◆ Task item
Copy the lines below exactly. Start at the first and finish with the line containing "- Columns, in".

◆ Exercise data

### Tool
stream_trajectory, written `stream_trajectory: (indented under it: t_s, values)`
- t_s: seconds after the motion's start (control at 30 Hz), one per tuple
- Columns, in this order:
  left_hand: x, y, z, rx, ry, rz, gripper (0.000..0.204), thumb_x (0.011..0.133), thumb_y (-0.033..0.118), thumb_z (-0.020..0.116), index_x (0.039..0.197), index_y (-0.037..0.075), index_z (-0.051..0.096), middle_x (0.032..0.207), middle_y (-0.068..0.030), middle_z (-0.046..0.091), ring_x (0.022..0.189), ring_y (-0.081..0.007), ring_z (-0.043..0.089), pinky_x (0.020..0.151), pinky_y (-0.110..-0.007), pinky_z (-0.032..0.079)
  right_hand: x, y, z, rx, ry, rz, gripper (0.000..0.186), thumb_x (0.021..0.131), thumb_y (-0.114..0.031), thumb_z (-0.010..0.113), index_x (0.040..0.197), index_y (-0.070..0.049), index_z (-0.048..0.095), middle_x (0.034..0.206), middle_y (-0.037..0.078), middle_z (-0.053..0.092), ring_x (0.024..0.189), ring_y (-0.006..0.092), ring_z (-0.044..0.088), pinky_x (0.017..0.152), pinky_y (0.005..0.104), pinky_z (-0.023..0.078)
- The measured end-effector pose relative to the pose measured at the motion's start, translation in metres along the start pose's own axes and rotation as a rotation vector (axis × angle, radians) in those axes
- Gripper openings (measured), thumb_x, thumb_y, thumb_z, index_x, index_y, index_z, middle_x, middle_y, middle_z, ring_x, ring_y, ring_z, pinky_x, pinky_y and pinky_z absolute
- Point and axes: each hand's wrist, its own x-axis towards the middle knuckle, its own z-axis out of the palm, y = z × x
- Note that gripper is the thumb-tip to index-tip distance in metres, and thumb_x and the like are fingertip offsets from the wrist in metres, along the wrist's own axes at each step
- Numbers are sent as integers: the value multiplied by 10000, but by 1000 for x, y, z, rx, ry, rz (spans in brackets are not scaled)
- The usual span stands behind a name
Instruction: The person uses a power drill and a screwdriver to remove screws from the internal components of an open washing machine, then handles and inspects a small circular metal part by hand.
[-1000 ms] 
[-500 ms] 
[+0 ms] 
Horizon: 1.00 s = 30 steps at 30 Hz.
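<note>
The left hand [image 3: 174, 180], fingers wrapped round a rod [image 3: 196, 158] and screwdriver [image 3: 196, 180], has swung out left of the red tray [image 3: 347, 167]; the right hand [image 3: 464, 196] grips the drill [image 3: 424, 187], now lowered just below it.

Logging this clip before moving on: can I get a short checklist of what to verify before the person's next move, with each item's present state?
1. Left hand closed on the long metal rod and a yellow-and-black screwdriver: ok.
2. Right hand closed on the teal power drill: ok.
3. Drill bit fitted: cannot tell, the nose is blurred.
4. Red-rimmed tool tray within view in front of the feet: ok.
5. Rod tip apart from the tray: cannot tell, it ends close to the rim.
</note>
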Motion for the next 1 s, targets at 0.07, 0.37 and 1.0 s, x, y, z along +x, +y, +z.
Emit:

◆ Result of this exercise
### Tool
stream_trajectory, written `stream_trajectory: (indented under it: t_s, values)`
- t_s: seconds after the motion's start (control at 30 Hz), one per tuple
- Columns, in this order:

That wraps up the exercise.